30 Aralık 2008 Salı

eşantiyon



internet üzerinden alışverişin hastasıyım.dışarı (çorum çarşısı-hala çarşı var,AVM değil bildiğin sıra sıra tükanlar-) dan bakmadan önce internetten fiyatlara bakıyorum.almayı çok istediğim ya da almak zorunda olduğum birşey olduğunda elimden geldiğince alışverişi internetten yapmak için artılar arıyorum.efendim çorumda olmuyor ürün ya da fiyatı daha uygun oluyor vs. ama internetten alışverişi asıl sevmemin nedeni ürünlerle gelen eşantiyonlar.

bir keresinde küçük bir nivea krem geldi(sevinçten ağladım) takvim, ajanda...



yılbaşıyla birlikte firmaların da eşantiyon günleri başladı. daha gençken de yılbaşında alınan ajandaların hastasıydım.babamın işyerine hediye ajandalar geliyodu.o da bana getiriyodu sağolsun(ajandayı işlevi doğrultusunda kullanmayanlardanım-kullanabilenlerinde hastasıyım-arkadaşım zeynep her sene yılbaşında para vererek ajanda alır. aynı zeynep hiç sektirmeden gece 12 de yatar sabah 8 de kalkar.evet)ama 1 ay kadar sonra üstünde bir parmak tozla birlikte tozu alınacaklar listesine adını yazdırır. neyse konudan saptım.

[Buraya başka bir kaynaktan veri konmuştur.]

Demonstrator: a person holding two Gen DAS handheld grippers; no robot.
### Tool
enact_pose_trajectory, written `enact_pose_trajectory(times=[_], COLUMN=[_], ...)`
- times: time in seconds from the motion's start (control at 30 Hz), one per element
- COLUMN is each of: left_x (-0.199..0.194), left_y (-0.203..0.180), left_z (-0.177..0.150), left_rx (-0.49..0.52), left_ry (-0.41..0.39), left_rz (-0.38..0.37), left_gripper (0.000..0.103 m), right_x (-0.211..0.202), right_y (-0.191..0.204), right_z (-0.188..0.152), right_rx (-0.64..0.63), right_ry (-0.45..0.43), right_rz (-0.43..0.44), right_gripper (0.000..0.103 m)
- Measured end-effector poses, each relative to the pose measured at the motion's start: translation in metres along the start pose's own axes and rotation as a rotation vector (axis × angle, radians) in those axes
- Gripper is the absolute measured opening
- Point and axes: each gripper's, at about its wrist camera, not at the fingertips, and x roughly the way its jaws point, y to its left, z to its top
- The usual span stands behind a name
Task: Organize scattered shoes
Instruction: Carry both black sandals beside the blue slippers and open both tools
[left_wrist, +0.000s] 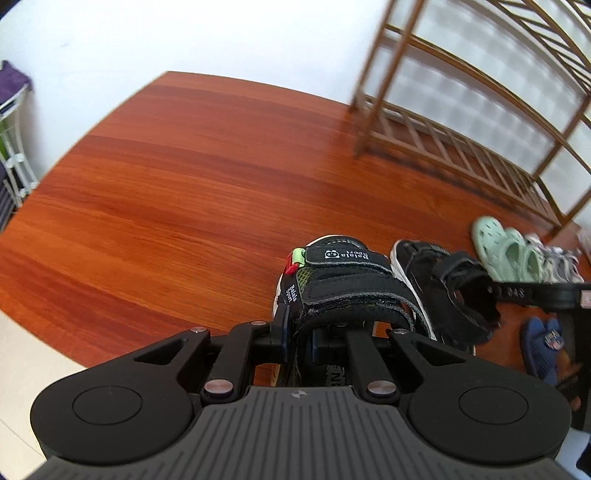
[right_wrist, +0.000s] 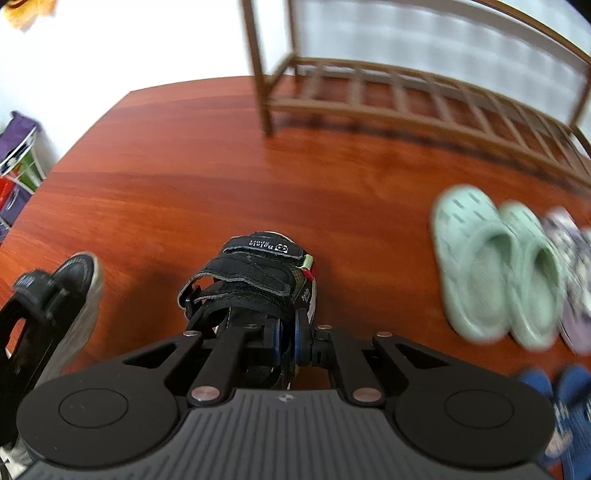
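Sandals in hand: two matching black strap sandals, one per gripper, both lifted clear of the wooden floor (left_wrist: 166, 166).
Left gripper (left_wrist: 300, 338): clenched on the heel collar of the left-held sandal (left_wrist: 340, 280), which hangs in front of its fingers with toe pointing away.
Right gripper (right_wrist: 286, 341): clenched on the heel side of the right-held sandal (right_wrist: 258, 273), pads pinching the collar by the green and red tab.
Pairing: in the left wrist view the second sandal sits just beside the first, sole edges close, so the pair looks brought together but not yet set down.
Already lined up: mint green clogs (right_wrist: 495, 269) stand side by side as a pair, with pale patterned sandals (right_wrist: 576, 280) just beside them, in a row in front of the shoe rack (right_wrist: 406, 96).
Blue slippers (right_wrist: 561, 406): near the row, closer to the cameras; whether they are placed or waiting I cannot tell.
Rack: the slatted bottom shelf and the tiers that show hold no shoes.
Progress judged: partway; at least two pairs look sorted.
Left to do: set the black pair down together, probably at the open end of the row beside the clogs, then deal with whatever shoes lie out of view.
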Motion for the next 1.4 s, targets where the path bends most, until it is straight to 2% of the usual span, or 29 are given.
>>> enact_pose_trajectory(times=[0.23, 0.5, 0.67, 1.1, 1.4], left_x=[0.02, 0.044, 0.063, 0.093, 0.105], left_y=[-0.045, -0.089, -0.119, -0.177, -0.194], left_z=[-0.006, -0.011, -0.017, -0.029, -0.038], left_rx=[0.078, 0.108, 0.124, 0.12, 0.168], left_ry=[0.034, 0.064, 0.077, 0.093, 0.109], left_rz=[-0.06, -0.081, -0.08, -0.064, -0.042], left_gripper=[0.012, 0.012, 0.012, 0.014, 0.02], right_x=[-0.032, -0.059, -0.065, -0.062, -0.057], right_y=[-0.05, -0.097, -0.116, -0.122, -0.122], right_z=[-0.042, -0.073, -0.085, -0.087, -0.087], right_rx=[0.124, 0.219, 0.249, 0.194, 0.125], right_ry=[0.002, -0.017, -0.022, -0.008, 0.022], right_rz=[-0.062, -0.126, -0.128, -0.062, -0.013], right_gripper=[0.008, 0.008, 0.008, 0.011, 0.018])
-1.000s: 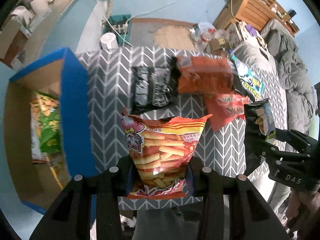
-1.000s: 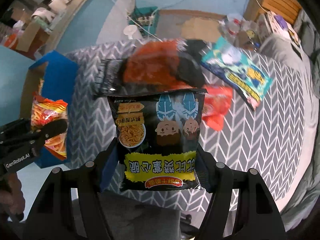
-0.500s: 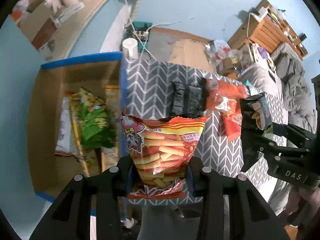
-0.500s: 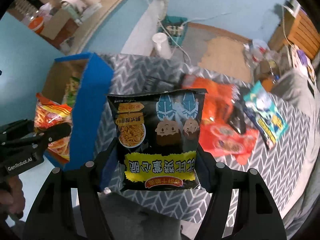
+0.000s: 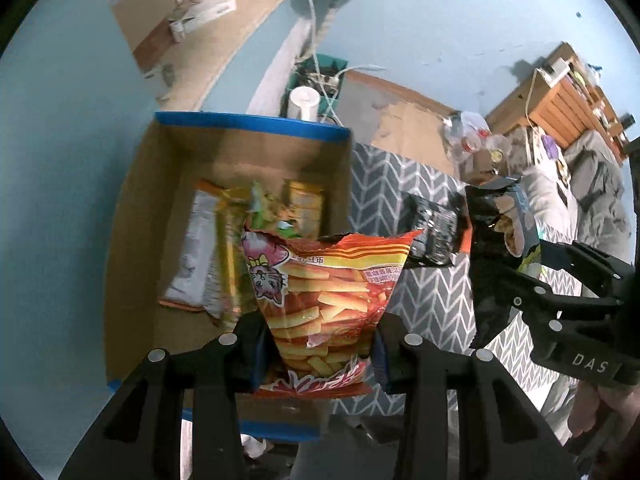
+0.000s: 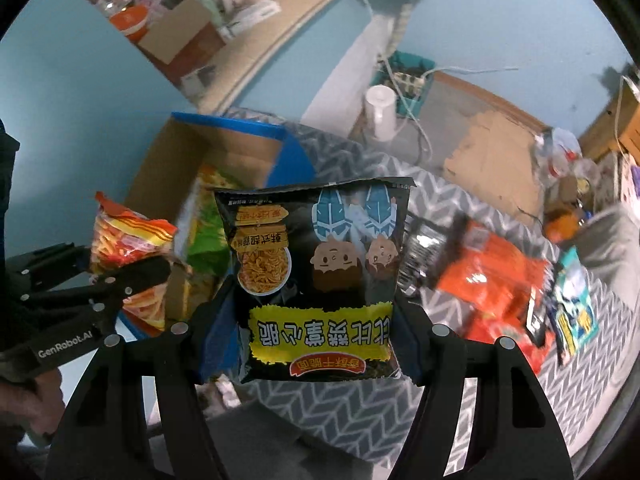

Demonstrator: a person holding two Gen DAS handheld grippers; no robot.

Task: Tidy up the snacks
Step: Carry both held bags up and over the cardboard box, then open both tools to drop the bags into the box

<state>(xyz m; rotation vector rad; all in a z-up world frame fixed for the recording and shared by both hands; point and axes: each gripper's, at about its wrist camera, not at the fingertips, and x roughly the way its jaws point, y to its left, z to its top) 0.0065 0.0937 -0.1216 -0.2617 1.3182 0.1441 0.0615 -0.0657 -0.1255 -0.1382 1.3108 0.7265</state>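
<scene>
Both grippers clamp bags: left (image 5: 318, 354) the orange bag (image 5: 326, 300), right (image 6: 316, 344) the black bag (image 6: 316, 276).

A: What is being carried?

B: An orange-red bag of stick crisps (image 5: 328, 304), printed with a pink cartoon cat, is hanging upright over the open cardboard box (image 5: 256, 128). A black noodle-snack bag (image 6: 316, 280) with a yellow band is being held upside down beside it.

A: And elsewhere?

B: Several packets, one green (image 6: 206, 236), are lying in the box; orange packets (image 6: 492, 280), possibly two, are resting on the chevron cloth.
</scene>
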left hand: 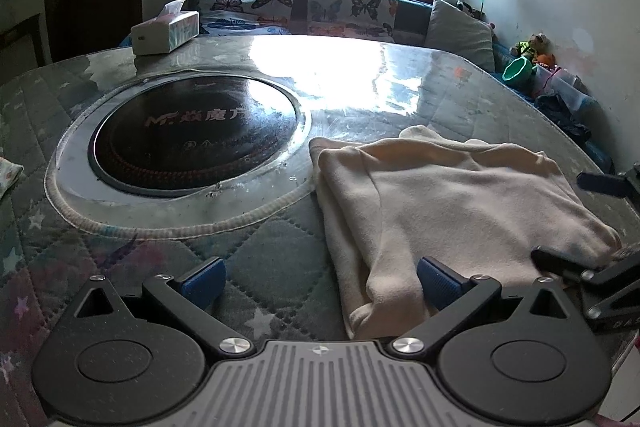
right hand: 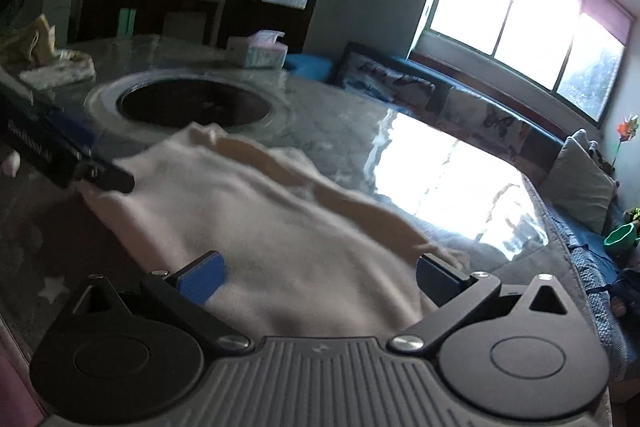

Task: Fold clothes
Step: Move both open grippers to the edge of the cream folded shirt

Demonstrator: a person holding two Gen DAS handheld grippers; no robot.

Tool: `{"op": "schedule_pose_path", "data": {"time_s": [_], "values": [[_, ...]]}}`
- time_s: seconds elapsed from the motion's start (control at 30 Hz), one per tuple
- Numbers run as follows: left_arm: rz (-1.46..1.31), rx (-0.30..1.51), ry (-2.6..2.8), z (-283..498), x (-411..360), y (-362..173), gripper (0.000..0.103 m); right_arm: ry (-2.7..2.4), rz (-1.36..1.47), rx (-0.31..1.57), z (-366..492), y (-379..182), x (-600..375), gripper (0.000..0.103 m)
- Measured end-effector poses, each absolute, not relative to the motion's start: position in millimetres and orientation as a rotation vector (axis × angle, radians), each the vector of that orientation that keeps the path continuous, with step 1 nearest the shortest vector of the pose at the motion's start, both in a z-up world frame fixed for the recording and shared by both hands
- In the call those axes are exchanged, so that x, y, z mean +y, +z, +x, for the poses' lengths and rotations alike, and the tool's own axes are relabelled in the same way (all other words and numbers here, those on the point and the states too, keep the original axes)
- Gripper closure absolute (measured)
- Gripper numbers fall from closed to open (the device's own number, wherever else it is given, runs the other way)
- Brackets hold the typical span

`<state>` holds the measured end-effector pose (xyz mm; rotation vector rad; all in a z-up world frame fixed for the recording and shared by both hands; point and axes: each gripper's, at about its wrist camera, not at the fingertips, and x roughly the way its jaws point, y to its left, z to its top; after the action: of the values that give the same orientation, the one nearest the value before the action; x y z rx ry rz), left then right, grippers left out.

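Here, the cream garment (left hand: 452, 195) lay folded on the quilted table cover (left hand: 260, 255), just right of the round black cooktop (left hand: 192, 139) set in the tabletop. The left gripper (left hand: 320, 281) hung low at the garment's near edge, jaws spread wide; the left blue pad (left hand: 204, 281) sat over bare quilting, the right pad beside the cloth's near corner, gripping nothing. The right gripper (right hand: 318, 279) hovered over the same garment (right hand: 256, 211), jaws likewise spread, cloth beneath both pads; contact could not be told. A tissue box (left hand: 166, 31) stood at the table's far edge. A butterfly-print cushion (left hand: 348, 11) lay under the window.
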<state>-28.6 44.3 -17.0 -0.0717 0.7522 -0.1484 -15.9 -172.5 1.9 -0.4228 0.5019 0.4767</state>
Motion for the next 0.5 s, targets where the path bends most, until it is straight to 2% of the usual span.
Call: {"op": "schedule_pose_path", "data": {"time_s": [0.23, 0.5], "values": [[-0.072, 0.744, -0.154, -32, 47, -13, 0.000, 0.507, -0.399, 0.488, -21, 20, -173, 0.000], [-0.100, 0.752, -0.154, -37, 54, -12, 0.000, 0.566, -0.422, 0.544, -23, 15, -166, 0.000]]}}
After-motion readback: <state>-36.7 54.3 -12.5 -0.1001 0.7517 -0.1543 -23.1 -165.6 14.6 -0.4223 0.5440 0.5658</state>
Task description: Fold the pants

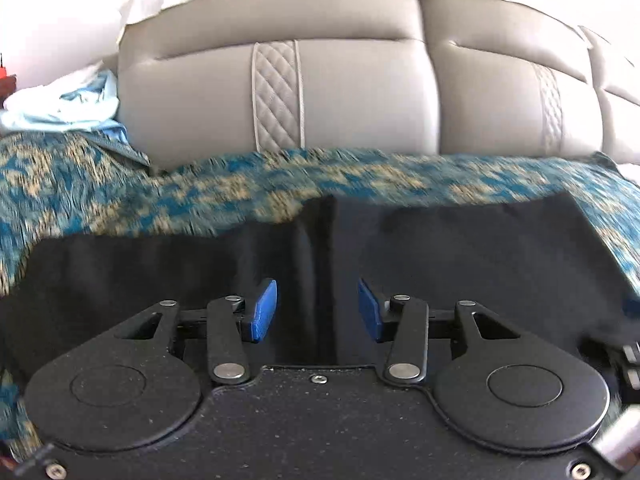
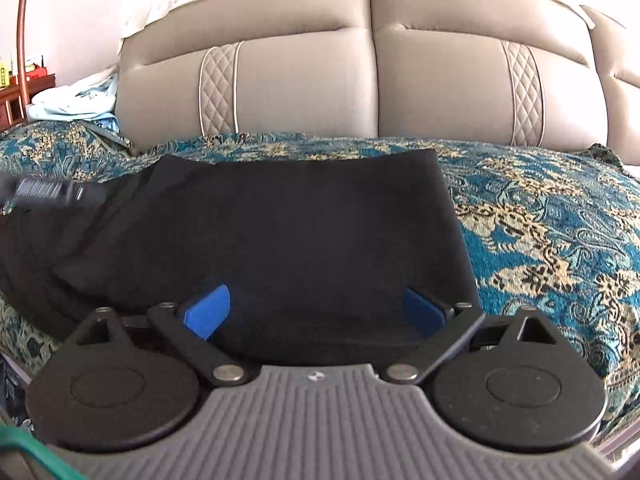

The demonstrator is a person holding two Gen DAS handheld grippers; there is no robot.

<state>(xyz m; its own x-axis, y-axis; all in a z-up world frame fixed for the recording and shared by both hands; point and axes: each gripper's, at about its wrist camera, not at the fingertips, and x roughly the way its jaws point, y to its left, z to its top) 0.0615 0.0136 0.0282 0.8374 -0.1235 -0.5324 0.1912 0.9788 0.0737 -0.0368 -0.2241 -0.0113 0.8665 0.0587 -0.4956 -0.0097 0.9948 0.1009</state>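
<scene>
A bed (image 2: pixel 540 216) with a teal and gold patterned cover fills both views, backed by a padded grey headboard (image 2: pixel 372 80), with a heap of pale blue cloth (image 2: pixel 76 98) at its far left corner. The black pants (image 2: pixel 288 232) lie spread on the cover in front of both tools, partly folded, with a straight far edge and a looser, rumpled part trailing off to the left in the right wrist view. The right hand-held gripper (image 2: pixel 316 312) stands wide, its blue pads either side of the near edge of the fabric, nothing pinched between them. The left hand-held gripper (image 1: pixel 318 312) is parted more narrowly and hangs over the dark cloth above a lengthwise crease (image 1: pixel 322 264), also holding nothing. The left wrist view is smeared by motion, so a grasp made in haste seems the main hazard: the fingers could close on one layer only, or catch the bed cover along with the pants. Black on black hides the layer edges, so a misaligned fold or a dragged, bunched corner looks likely if the two grips are uneven.
</scene>
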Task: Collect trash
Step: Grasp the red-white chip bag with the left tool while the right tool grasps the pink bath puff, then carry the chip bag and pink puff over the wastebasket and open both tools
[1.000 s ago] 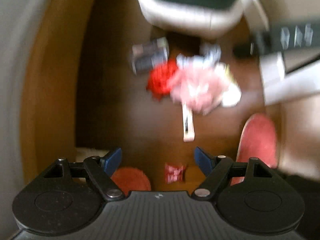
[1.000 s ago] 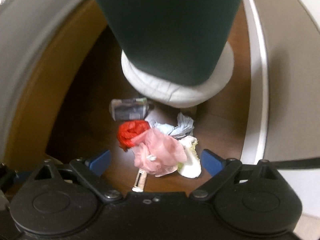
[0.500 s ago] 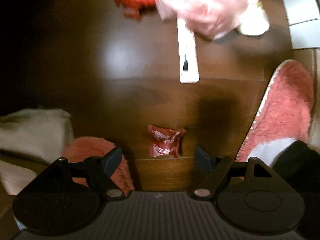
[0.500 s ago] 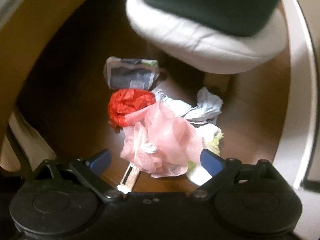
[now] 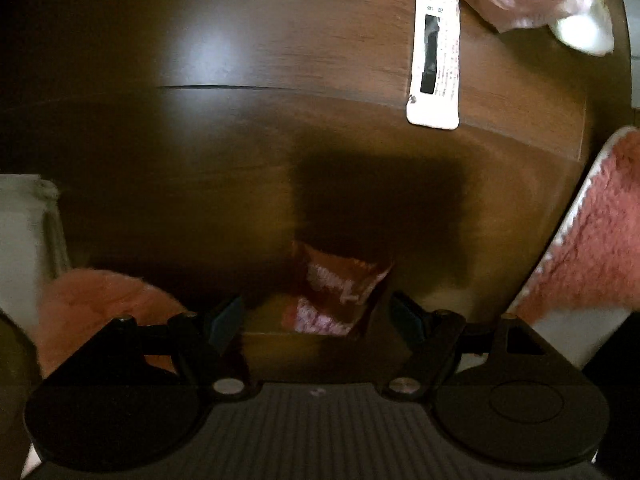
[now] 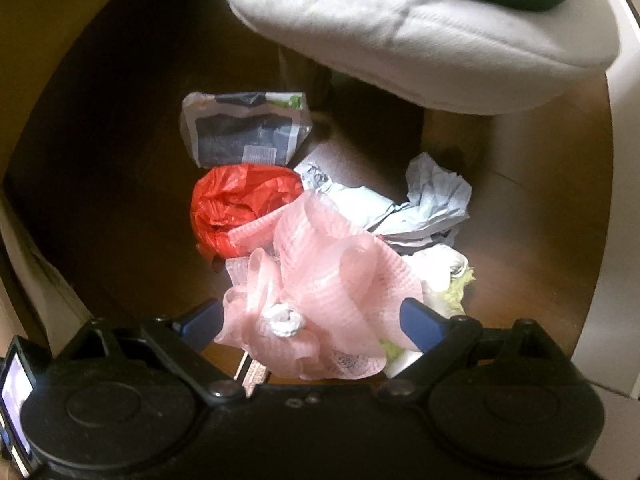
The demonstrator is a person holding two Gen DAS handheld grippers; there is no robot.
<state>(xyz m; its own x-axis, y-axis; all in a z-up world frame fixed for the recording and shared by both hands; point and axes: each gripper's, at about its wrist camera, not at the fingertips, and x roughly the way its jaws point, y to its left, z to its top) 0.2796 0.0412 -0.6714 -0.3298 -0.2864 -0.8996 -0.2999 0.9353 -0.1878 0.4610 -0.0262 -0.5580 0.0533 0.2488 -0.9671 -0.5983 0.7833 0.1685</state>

yine yaşasın eşantiyon gelecek diye internetten kitap aldım.kitap geldi güzel hoş. fakat eşantiyonlarım nerde(ceza nerde ceza,hani ceza-rahmetli-)kargo poşetini salladım faturaların arasına baktım.yok oğlu yok.sinir oldum.o derece ki kitabın arasına baktım ki belki sokaklarda dağıtılan cüzdana konan küçük takvimlarden sıkıştırmışlardır diye. bu sefer kederimden ağlayacaktım.al yarın yılın son günü ben nerden eşantiyon alıcam.isim veriyorum: pegem yayıncılık sana sesleniyorum.sitede her alışverişe masa takvimi ve cep ajandası diye reklam yapıyosun.sadece bu hediyeler için firmanızı tercih edenler var(en az 1 eleman var).bu bloğu(aman buna türkçe isim bulsunlar ya! ses yımışamasında problem yaşıyorum sanki sözcüğün kökü blok muş da 'k' yımışayıp 'ğ' olmuş gibi halbüse blog. ama blogu diye okumak ne iğrenç)okuyan varsa uyarıyorum seni arkadaşım çabık sil pegem yayıncılığı listeden. çünkü eşantiyon gelmiyoo.yılbaşı bu be. insan bi takvim koymaz mı?ben niye internetten alıyım o zaman .bi de o kadar kargoya para ver.idefixe den al kitabını.zaten şimdi aldığım kitap idefixe de olaydııı...neyse ki penguenden aldım takvimimi 1.5 ytl pegem yayıncılık 1.5 ytl.sinir!
söylemeden geçemiycem çöpçüler kralı en sevdiğim kemal sunal filmi olmasının yanında en sevdiğim türk filmleri sıralamamda da ilk 3 e girer. bu filmin bana kazandırdığı replikler:
1:(daha önce de kulladım) 'kafama sıçıyım'
2:(yeri geldikçe kullandığım): 'parka gidecekmiş iki gözümün çiçeği'

28 Aralık 2008 Pazar

lanet

hayatımın niye bu kadar kötü durumda olduğunu anladım galiba
hepimize gelen bir takım maillerden dolayı oluyor.
hiç birine itibar etmedim. sonra da lanetlendim.bu mailler şöyle mailler:BU MAİLİ EN AZ 10 KİŞİYE GÖNDERİN DİLEĞİNİZ GERÇEK OLACAK, 20 KİŞİYE GÖNDERİRSENİZ ZENGİN OLACAKSINIZ, AMA GÖNDERMEZSENİZ ALLAH SİZİN BELANIZI VERSİN.YERİN DİBİNE GİRECEKSİNİZ,FERAHA KAVUŞAMAYAKSINIZ.
ve durum ortada.

23 Aralık 2008 Salı

zıçan adam

ya ne olacağıdı yıldız hanım?

beğenmediğin okul kollarını açıp seni bekliyodu hemi?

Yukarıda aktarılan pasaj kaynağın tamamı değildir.